A pathway has opened for the US 401(k) retirement-plan market—worth $12tn (about KRW 18 quadrillion)—to flow into virtual assets (cryptocurrencies) such as Bitcoin. As the White House completes its final review of related rules, the odds are rising that including crypto in retirement plans will be permitted within the regulated system.

On the 25th (local time), the White House Office of Information and Regulatory Affairs (OIRA) cleared the US Department of Labor’s (DOL) “Guidelines for alternative-asset investments in retirement plans” in its final review. The proposal allows alternative assets—including virtual assets and private funds—to be included in retirement-plan portfolios. The Labor Department is expected to publish it in the Federal Register within weeks and make an official announcement.

The key is the introduction of a “safe harbor (liability waiver)” for plan fiduciaries. If the guidelines are finalized after a public comment process, companies and plan administrators would be able to substantially reduce liability exposure even when adding highly volatile assets. That, in turn, is expected to significantly lower the barriers for Bitcoin to enter the retirement-plan market.

Until now, 401(k)s have been managed primarily with traditional assets such as stocks and bonds. Companies have limited alternative-asset exposure due to concerns over litigation risk stemming from investment losses, and the Labor Department effectively blocked market entry by urging “extreme caution” on crypto in its guidance. However, the DOL withdrew the guidance in May last year, and in August of the same year President Donald Trump signed an executive order placing virtual assets within the category of alternative investments, accelerating the policy shift. The latest guidelines are seen as a measure that institutionalizes and specifies this pivot.

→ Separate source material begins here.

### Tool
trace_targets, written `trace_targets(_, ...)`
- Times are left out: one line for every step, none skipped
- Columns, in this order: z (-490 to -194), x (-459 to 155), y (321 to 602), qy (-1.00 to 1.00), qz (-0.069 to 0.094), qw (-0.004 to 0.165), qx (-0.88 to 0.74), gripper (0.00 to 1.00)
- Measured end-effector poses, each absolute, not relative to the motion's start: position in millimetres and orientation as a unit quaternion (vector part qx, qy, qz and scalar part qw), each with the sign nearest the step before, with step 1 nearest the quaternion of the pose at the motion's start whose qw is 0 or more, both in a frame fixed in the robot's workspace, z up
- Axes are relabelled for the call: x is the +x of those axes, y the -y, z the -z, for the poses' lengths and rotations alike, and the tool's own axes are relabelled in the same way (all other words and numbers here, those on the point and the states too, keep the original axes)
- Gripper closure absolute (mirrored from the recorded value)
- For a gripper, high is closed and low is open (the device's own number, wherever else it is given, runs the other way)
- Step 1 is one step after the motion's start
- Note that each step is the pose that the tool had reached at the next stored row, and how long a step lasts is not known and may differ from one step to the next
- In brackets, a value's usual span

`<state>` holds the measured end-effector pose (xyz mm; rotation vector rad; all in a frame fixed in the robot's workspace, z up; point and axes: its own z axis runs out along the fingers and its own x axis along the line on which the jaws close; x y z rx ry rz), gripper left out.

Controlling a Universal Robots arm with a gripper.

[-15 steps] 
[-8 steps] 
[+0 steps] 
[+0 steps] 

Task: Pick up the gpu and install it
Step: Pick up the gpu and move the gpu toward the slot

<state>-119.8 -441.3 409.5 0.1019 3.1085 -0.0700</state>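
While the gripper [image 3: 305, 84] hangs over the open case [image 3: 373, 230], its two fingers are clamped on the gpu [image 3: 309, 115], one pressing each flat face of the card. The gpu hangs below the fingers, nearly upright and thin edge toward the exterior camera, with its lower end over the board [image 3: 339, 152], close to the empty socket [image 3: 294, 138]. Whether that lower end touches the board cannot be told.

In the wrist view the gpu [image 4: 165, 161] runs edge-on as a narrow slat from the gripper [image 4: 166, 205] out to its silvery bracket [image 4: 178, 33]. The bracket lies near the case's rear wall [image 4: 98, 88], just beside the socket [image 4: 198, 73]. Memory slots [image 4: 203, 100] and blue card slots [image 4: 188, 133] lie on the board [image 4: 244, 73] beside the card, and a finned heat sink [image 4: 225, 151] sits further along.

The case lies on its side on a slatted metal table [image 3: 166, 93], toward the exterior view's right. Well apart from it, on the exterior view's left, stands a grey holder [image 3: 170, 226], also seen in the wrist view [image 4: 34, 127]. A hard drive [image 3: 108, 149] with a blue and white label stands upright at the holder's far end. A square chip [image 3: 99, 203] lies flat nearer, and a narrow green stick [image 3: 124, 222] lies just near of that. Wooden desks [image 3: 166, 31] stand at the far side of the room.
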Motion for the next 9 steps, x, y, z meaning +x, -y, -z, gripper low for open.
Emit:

Markets expect the move to act as a medium- to long-term bullish factor for Bitcoin prices, because even a 1% allocation of 401(k) assets could generate $120bn (about KRW 18.07tn) in new demand. Some analysts also say long-term retirement flows could act as a buffer during price declines, improving market stability. With uncertainties persisting—from geopolitical tensions in the Middle East to delays in advancing the US market-structure bill for digital assets (the Clarity Act)—there is speculation the measure could serve as a downside support level for Bitcoin.

Concerns about deregulation have also been raised. Private-fund watchdog PESP criticized the move, arguing it could expose investors to high fees and opaque risks. PESP warned that “if broad liability waivers are introduced for 401(k) investments, oversight of managers could weaken while risks are shifted onto investors.” In fact, private funds marketed to retail investors have charged high fees of about 4–5% per year even as they posted lower returns than public markets such as the S&P 500 over the past three years.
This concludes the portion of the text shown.